> _What is required_: In full and unaltered, output the records below.

### Provided data

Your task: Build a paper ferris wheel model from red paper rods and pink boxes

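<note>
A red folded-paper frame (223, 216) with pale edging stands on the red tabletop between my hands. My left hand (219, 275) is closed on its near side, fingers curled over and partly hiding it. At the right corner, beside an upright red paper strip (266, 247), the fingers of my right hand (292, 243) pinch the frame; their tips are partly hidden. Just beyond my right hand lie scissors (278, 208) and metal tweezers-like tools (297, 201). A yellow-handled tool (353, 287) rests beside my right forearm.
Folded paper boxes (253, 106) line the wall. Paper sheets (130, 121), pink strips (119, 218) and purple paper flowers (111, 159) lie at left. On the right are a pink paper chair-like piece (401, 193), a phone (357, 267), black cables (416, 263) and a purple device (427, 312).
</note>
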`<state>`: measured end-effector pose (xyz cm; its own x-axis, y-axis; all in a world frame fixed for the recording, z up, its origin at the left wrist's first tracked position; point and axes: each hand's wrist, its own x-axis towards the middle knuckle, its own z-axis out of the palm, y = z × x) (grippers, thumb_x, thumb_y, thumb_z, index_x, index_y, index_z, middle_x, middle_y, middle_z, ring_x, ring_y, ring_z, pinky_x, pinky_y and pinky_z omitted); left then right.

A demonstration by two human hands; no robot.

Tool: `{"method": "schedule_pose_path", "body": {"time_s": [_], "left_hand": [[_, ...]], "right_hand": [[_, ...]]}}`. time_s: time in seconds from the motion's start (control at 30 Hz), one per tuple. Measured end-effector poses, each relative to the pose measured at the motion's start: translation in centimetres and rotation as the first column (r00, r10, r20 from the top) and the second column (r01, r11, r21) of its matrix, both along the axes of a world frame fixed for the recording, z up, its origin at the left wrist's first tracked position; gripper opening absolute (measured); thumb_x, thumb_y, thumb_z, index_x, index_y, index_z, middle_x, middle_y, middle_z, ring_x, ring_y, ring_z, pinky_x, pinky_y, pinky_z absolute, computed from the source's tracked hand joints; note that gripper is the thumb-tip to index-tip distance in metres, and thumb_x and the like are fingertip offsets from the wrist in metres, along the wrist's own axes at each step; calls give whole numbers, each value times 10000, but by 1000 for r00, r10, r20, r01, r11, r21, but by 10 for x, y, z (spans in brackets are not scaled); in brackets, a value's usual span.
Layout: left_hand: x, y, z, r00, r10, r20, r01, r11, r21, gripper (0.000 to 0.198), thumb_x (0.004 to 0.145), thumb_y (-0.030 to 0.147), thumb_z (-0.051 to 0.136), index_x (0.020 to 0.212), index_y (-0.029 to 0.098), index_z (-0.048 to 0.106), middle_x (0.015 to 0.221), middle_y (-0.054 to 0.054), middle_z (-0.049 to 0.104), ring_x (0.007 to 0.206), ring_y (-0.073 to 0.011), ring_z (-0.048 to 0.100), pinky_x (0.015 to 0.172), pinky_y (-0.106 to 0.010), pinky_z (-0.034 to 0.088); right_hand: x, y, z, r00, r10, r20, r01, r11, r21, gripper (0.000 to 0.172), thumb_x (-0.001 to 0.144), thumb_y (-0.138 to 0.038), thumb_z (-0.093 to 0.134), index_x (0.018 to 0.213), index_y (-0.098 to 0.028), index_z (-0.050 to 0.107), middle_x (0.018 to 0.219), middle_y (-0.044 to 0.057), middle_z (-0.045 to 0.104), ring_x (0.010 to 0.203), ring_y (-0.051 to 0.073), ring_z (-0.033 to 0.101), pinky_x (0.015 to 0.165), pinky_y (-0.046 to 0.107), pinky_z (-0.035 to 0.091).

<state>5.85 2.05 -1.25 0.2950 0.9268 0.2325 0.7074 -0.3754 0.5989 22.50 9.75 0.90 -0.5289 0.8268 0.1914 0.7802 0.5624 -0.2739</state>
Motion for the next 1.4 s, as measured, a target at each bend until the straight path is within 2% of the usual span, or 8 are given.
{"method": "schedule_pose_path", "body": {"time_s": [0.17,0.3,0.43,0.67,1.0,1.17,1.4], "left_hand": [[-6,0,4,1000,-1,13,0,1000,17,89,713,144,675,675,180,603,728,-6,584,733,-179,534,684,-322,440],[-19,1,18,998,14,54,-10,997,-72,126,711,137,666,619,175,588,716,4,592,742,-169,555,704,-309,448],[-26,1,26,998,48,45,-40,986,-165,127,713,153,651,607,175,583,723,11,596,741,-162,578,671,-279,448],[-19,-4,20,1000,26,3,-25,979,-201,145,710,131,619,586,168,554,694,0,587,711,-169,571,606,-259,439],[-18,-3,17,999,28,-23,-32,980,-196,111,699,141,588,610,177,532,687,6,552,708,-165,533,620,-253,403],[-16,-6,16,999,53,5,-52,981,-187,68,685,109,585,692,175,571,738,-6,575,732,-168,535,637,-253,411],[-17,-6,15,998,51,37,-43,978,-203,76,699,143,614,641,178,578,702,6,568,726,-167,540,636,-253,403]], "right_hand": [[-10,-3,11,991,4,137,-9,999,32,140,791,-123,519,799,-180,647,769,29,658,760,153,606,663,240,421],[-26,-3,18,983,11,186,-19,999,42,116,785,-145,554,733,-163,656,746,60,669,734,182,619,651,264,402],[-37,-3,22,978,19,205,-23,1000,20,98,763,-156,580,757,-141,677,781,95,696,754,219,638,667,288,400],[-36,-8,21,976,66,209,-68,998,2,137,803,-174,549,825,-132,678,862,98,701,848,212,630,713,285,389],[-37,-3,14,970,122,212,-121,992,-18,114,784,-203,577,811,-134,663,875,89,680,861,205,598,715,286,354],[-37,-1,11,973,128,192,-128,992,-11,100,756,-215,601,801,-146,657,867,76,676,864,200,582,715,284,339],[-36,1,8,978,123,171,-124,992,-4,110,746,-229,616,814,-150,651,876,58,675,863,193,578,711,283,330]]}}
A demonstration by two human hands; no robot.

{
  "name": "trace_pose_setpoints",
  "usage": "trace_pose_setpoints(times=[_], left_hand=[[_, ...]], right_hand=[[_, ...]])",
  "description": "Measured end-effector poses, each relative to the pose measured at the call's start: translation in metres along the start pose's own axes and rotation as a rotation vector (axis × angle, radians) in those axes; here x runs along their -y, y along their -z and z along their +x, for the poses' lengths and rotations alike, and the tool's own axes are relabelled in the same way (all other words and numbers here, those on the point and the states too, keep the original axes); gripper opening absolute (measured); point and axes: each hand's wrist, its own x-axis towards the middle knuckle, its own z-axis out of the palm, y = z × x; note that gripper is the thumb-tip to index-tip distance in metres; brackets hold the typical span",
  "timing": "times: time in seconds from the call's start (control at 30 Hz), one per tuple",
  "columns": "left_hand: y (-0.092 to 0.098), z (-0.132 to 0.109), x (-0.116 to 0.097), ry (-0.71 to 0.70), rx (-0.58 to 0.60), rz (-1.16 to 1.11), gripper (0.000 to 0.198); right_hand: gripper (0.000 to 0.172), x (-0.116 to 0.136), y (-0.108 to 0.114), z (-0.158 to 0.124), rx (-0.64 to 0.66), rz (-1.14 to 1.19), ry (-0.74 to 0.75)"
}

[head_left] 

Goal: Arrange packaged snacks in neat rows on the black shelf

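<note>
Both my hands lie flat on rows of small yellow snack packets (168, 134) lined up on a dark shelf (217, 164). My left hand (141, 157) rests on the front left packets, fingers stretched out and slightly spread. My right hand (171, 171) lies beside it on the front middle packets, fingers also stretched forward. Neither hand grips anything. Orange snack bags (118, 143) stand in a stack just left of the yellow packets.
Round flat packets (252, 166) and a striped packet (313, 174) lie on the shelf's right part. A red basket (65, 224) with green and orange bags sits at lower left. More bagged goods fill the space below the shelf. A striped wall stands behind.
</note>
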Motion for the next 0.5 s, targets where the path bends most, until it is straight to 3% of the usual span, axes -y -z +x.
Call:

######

> _Your response_:
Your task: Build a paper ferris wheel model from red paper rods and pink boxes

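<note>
A red folded-paper frame (223, 216) with pale edging stands on the red tabletop between my hands. My left hand (219, 275) is closed on its near side, fingers curled over and partly hiding it. At the right corner, beside an upright red paper strip (266, 247), the fingers of my right hand (292, 243) pinch the frame; their tips are partly hidden. Just beyond my right hand lie scissors (278, 208) and metal tweezers-like tools (297, 201). A yellow-handled tool (353, 287) rests beside my right forearm.
Folded paper boxes (253, 106) line the wall. Paper sheets (130, 121), pink strips (119, 218) and purple paper flowers (111, 159) lie at left. On the right are a pink paper chair-like piece (401, 193), a phone (357, 267), black cables (416, 263) and a purple device (427, 312).
</note>
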`<state>`: measured end-effector pose (xyz cm; its own x-axis, y-axis; all in a world frame fixed for the recording, z up, its origin at the left wrist's first tracked position; point and axes: each hand's wrist, its own x-axis towards the middle knuckle, its own z-axis out of the palm, y = z × x) (grippers, thumb_x, thumb_y, thumb_z, index_x, index_y, index_z, middle_x, middle_y, middle_z, ring_x, ring_y, ring_z, pinky_x, pinky_y and pinky_z omitted); left then right.

A demonstration by two human hands; no robot.

Tool: `{"method": "schedule_pose_path", "body": {"time_s": [_], "left_hand": [[_, ...]], "right_hand": [[_, ...]]}}`. time_s: time in seconds from the motion's start (control at 30 Hz), one per tuple. Measured end-effector poses, each relative to the pose measured at the motion's start: translation in centimetres and rotation as the first column (r00, r10, r20 from the top) and the second column (r01, r11, r21) of its matrix, both along the axes of a world frame fixed for the recording, z up, its origin at the left wrist's first tracked position; gripper opening absolute (measured); thumb_x, thumb_y, thumb_z, index_x, index_y, index_z, middle_x, middle_y, middle_z, ring_x, ring_y, ring_z, pinky_x, pinky_y, pinky_z absolute, computed from the source's tracked hand joints; note that gripper is the thumb-tip to index-tip distance in metres, and thumb_x and the like are fingertip offsets from the wrist in metres, along the wrist's own axes at each step; calls give whole numbers, each value times 10000, but by 1000 for r00, r10, r20, r01, r11, r21, but by 10 for x, y, z (spans in brackets are not scaled); in brackets, a value's usual span.
Layout: left_hand: x, y, z, r00, r10, r20, r01, r11, r21, gripper (0.000 to 0.198), thumb_x (0.004 to 0.145), thumb_y (-0.030 to 0.147), thumb_z (-0.051 to 0.136), index_x (0.020 to 0.212), index_y (-0.029 to 0.098), index_z (-0.048 to 0.106), middle_x (0.015 to 0.221), middle_y (-0.054 to 0.054), middle_z (-0.049 to 0.104), ring_x (0.007 to 0.206), ring_y (-0.073 to 0.011), ring_z (-0.048 to 0.100), pinky_x (0.015 to 0.172), pinky_y (-0.106 to 0.010), pinky_z (-0.034 to 0.088); right_hand: x, y, z, r00, r10, r20, r01, r11, r21, gripper (0.000 to 0.172), thumb_x (-0.001 to 0.144), thumb_y (-0.138 to 0.038), thumb_z (-0.093 to 0.134), index_x (0.018 to 0.213), index_y (-0.098 to 0.028), index_z (-0.050 to 0.107), middle_x (0.018 to 0.219), middle_y (-0.044 to 0.057), middle_z (-0.045 to 0.104), ring_x (0.010 to 0.203), ring_y (-0.051 to 0.073), ring_z (-0.033 to 0.101), pinky_x (0.015 to 0.165), pinky_y (-0.046 to 0.107), pinky_z (-0.035 to 0.091).

<state>5.85 2.05 -1.25 0.2950 0.9268 0.2325 0.7074 -0.3754 0.5989 22.50 9.75 0.90 -0.5289 0.8268 0.1914 0.7802 0.5624 -0.2739</state>
Motion for the next 1.4 s, as measured, a target at each bend until the straight path is within 2% of the usual span, or 8 are given.
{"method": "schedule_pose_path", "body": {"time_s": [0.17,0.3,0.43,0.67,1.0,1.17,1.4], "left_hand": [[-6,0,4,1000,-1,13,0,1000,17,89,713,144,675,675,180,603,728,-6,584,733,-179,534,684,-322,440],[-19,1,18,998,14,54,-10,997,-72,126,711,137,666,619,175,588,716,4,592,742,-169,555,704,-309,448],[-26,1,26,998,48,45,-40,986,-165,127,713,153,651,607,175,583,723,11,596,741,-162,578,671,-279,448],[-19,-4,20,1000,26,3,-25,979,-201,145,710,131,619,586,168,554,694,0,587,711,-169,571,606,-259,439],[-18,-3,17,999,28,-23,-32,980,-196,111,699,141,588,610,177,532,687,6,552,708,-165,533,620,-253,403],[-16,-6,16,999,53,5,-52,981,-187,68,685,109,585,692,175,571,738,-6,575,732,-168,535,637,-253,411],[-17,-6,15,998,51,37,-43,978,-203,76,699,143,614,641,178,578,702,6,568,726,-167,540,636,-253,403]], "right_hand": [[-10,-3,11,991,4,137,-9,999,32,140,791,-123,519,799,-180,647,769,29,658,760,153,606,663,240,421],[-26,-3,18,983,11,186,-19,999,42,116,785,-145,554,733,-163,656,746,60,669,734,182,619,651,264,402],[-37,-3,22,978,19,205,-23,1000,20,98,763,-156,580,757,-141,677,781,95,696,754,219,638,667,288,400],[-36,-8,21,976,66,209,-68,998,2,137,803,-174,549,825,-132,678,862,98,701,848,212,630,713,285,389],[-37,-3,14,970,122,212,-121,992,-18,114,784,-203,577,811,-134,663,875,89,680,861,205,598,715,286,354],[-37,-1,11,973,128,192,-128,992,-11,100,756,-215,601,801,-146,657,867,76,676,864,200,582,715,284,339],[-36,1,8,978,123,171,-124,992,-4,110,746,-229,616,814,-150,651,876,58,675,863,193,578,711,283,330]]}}
A demonstration by two human hands; no robot.

{
  "name": "trace_pose_setpoints",
  "usage": "trace_pose_setpoints(times=[_], left_hand=[[_, ...]], right_hand=[[_, ...]])",
  "description": "Measured end-effector poses, each relative to the pose measured at the call's start: translation in metres along the start pose's own axes and rotation as a rotation vector (axis × angle, radians) in those axes; here x runs along their -y, y along their -z and z along their +x, for the poses' lengths and rotations alike, and the tool's own axes are relabelled in the same way (all other words and numbers here, those on the point and the states too, keep the original axes); gripper opening absolute (measured); point and axes: each hand's wrist, its own x-axis towards the middle knuckle, its own z-axis out of the palm, y = z × x; note that gripper is the thumb-tip to index-tip distance in metres; brackets hold the typical span",
  "timing": "times: time in seconds from the call's start (control at 30 Hz), one per tuple",
  "columns": "left_hand: y (-0.092 to 0.098), z (-0.132 to 0.109), x (-0.116 to 0.097), ry (-0.71 to 0.70), rx (-0.58 to 0.60), rz (-1.16 to 1.11), gripper (0.000 to 0.198); right_hand: gripper (0.000 to 0.172), x (-0.116 to 0.136), y (-0.108 to 0.114), z (-0.158 to 0.124), rx (-0.64 to 0.66), rz (-1.14 to 1.19), ry (-0.74 to 0.75)"
}

[head_left] 

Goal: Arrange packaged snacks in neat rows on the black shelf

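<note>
Both my hands lie flat on rows of small yellow snack packets (168, 134) lined up on a dark shelf (217, 164). My left hand (141, 157) rests on the front left packets, fingers stretched out and slightly spread. My right hand (171, 171) lies beside it on the front middle packets, fingers also stretched forward. Neither hand grips anything. Orange snack bags (118, 143) stand in a stack just left of the yellow packets.
Round flat packets (252, 166) and a striped packet (313, 174) lie on the shelf's right part. A red basket (65, 224) with green and orange bags sits at lower left. More bagged goods fill the space below the shelf. A striped wall stands behind.
</note>
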Motion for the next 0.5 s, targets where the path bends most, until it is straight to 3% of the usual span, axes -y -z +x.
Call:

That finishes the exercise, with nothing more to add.